Exercise goal =
Below are the records; print them again exactly and omit the pictures.

Data entries =
┄┄┄┄┄┄┄┄┄┄┄┄┄┄┄┄┄┄┄┄

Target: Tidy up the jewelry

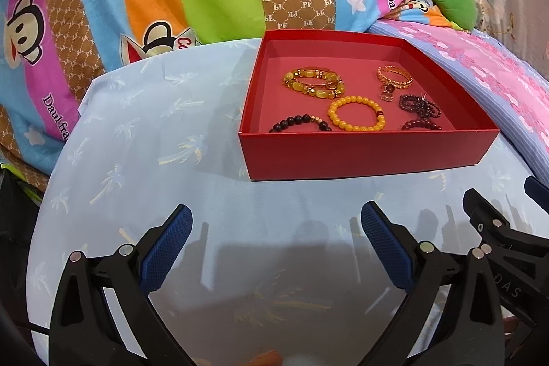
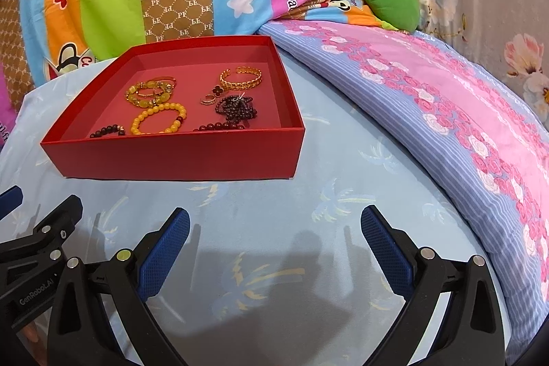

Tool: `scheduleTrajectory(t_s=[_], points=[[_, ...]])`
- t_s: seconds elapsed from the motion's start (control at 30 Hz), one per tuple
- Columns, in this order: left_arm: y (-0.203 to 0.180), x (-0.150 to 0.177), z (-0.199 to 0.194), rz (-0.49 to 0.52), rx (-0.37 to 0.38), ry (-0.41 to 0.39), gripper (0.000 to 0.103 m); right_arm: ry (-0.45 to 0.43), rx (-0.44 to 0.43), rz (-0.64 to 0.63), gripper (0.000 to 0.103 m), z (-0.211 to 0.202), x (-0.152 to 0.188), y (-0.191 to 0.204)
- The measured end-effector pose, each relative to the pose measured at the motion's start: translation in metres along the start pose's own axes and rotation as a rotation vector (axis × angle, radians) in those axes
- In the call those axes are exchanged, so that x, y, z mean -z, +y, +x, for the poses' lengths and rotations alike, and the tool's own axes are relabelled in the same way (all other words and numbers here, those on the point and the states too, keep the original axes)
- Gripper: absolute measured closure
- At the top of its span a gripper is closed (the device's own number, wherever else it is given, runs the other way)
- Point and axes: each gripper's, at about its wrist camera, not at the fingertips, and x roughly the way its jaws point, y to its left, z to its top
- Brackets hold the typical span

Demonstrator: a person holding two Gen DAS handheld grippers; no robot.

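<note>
Both my left tongs [image 1: 276, 222] and right tongs [image 2: 274, 223] gape empty; the shallow red cardboard box [image 2: 178, 156] of bead bracelets [image 2: 158, 123] lies ahead, left of my right, right of my left.

Bright, sharp, soft foreground shadows, fisheye-curved edges

We see a matt red cardboard box [image 2: 178, 156] holding glossy yellow bead bracelets [image 2: 158, 122] and a shiny gold metal bangle [image 2: 241, 78], on smooth pale-blue printed cloth [image 2: 308, 211].
</note>
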Motion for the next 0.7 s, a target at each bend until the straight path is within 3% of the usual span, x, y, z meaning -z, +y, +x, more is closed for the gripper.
scheduleTrajectory(t_s=[0.27,0.7], points=[[-0.011,0.001,-0.004,0.056,-0.05,-0.032,0.009,0.007,-0.005,0.022,0.006,0.001,0.0,-0.004],[-0.01,0.003,0.0,0.051,-0.033,-0.015,0.009,0.015,-0.014,0.028,0.006,0.003,0.0,-0.007]])
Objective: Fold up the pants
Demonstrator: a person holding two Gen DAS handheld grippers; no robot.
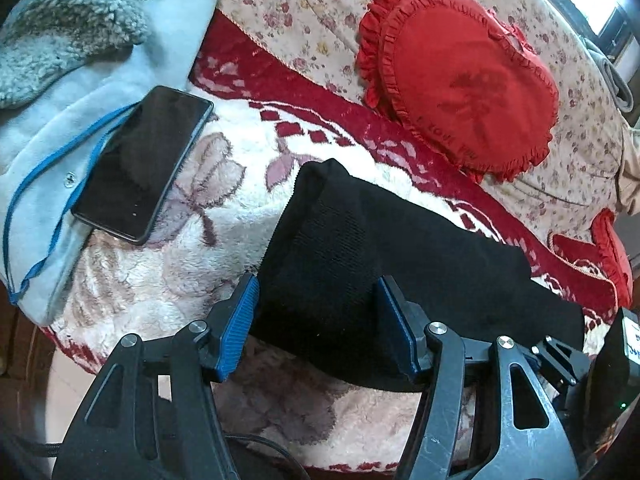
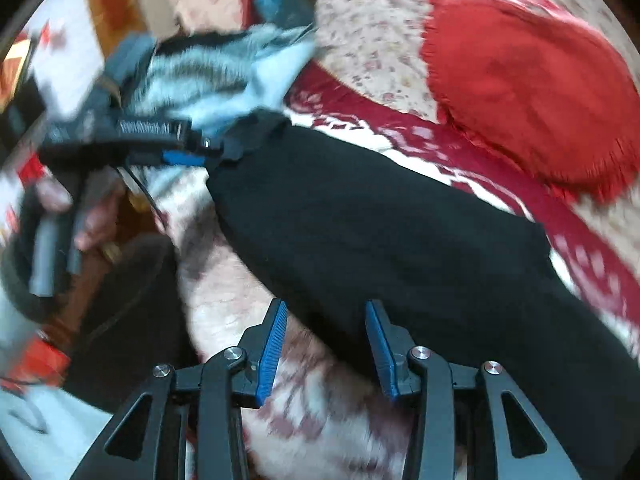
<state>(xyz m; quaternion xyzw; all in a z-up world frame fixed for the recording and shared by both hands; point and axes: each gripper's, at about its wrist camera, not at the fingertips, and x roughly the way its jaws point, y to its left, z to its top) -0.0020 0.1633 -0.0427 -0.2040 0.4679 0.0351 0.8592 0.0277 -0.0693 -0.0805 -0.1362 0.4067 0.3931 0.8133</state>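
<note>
The black pants (image 1: 360, 248) lie in a long folded strip on a white and red floral blanket (image 1: 168, 264). My left gripper (image 1: 316, 292) is open, its blue pads on either side of the pants' near end. In the right wrist view the pants (image 2: 380, 232) run from upper left to lower right. My right gripper (image 2: 326, 320) is open at the pants' near edge. The left gripper (image 2: 224, 148) also shows there at the pants' far end, blurred by motion.
A black phone (image 1: 140, 160) lies on a pale blue fleece jacket (image 1: 72, 92) at the left. A red heart-shaped frilled cushion (image 1: 460, 76) lies on a floral sheet beyond the pants. A second red cushion (image 1: 600, 264) is at the right.
</note>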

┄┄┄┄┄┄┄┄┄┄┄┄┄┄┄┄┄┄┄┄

Task solution =
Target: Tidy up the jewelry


Tool: `scheduleTrajectory(t_s=[_], points=[[_, ...]])`
- t_s: seconds elapsed from the motion's start (control at 30 Hz), one per tuple
- Columns, in this order: left_arm: y (-0.203 to 0.180), x (-0.150 to 0.177), z (-0.199 to 0.194), rz (-0.49 to 0.52), rx (-0.37 to 0.38), ry (-0.41 to 0.39), gripper (0.000 to 0.103 m); right_arm: ry (-0.45 to 0.43), rx (-0.44 to 0.43), rz (-0.64 to 0.63), gripper (0.000 to 0.103 m), z (-0.211 to 0.202), x (-0.152 to 0.188), y (-0.191 to 0.204)
- The measured end-effector pose, each relative to the pose measured at the motion's start: translation in metres along the start pose's own axes and rotation as a rotation vector (axis × angle, radians) in those axes
- In the call those axes are exchanged, so that x, y, z mean -z, +y, +x, for the poses' lengths and rotations alike, and the tool's own axes are relabelled in the same way (all other words and numbers here, those on the point and the states too, keep the original axes)
- Gripper: absolute measured closure
- At the top of its span a gripper is closed (the device's own number, wherever else it is given, runs the other way)
- Point and axes: each gripper's, at about its wrist camera, not at the fingertips, and x roughly the way its jaws point, y to its left, z to its top
- Brackets hold the typical span

Demonstrator: a person holding two Gen DAS handheld grippers; no robot.

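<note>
Both my left tongs [image 1: 276, 222] and right tongs [image 2: 274, 223] gape empty; the shallow red cardboard box [image 2: 178, 156] of bead bracelets [image 2: 158, 123] lies ahead, left of my right, right of my left.

Bright, sharp, soft foreground shadows, fisheye-curved edges

We see a matt red cardboard box [image 2: 178, 156] holding glossy yellow bead bracelets [image 2: 158, 122] and a shiny gold metal bangle [image 2: 241, 78], on smooth pale-blue printed cloth [image 2: 308, 211].
</note>
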Motion for the next 0.7 s, a target at each bend until the straight path is within 3% of the usual span, x, y, z meaning -z, +y, +x, more is closed for the gripper.
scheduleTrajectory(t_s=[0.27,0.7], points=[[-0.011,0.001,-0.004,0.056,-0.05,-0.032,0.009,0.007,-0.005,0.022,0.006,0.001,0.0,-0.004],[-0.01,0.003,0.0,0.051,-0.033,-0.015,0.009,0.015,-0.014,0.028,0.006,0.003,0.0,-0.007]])
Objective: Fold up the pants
Demonstrator: a person holding two Gen DAS handheld grippers; no robot.
<state>(xyz m; quaternion xyzw; all in a z-up world frame fixed for the recording and shared by both hands; point and axes: each gripper's, at about its wrist camera, not at the fingertips, and x roughly the way its jaws point, y to its left, z to its top) -0.0020 0.1633 -0.0427 -0.2040 0.4679 0.0351 0.8592 0.0277 -0.0693 -0.0805 -0.1362 0.4067 0.3931 0.8133</state>
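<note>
The black pants (image 1: 360, 248) lie in a long folded strip on a white and red floral blanket (image 1: 168, 264). My left gripper (image 1: 316, 292) is open, its blue pads on either side of the pants' near end. In the right wrist view the pants (image 2: 380, 232) run from upper left to lower right. My right gripper (image 2: 326, 320) is open at the pants' near edge. The left gripper (image 2: 224, 148) also shows there at the pants' far end, blurred by motion.
A black phone (image 1: 140, 160) lies on a pale blue fleece jacket (image 1: 72, 92) at the left. A red heart-shaped frilled cushion (image 1: 460, 76) lies on a floral sheet beyond the pants. A second red cushion (image 1: 600, 264) is at the right.
</note>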

This finishes the exercise.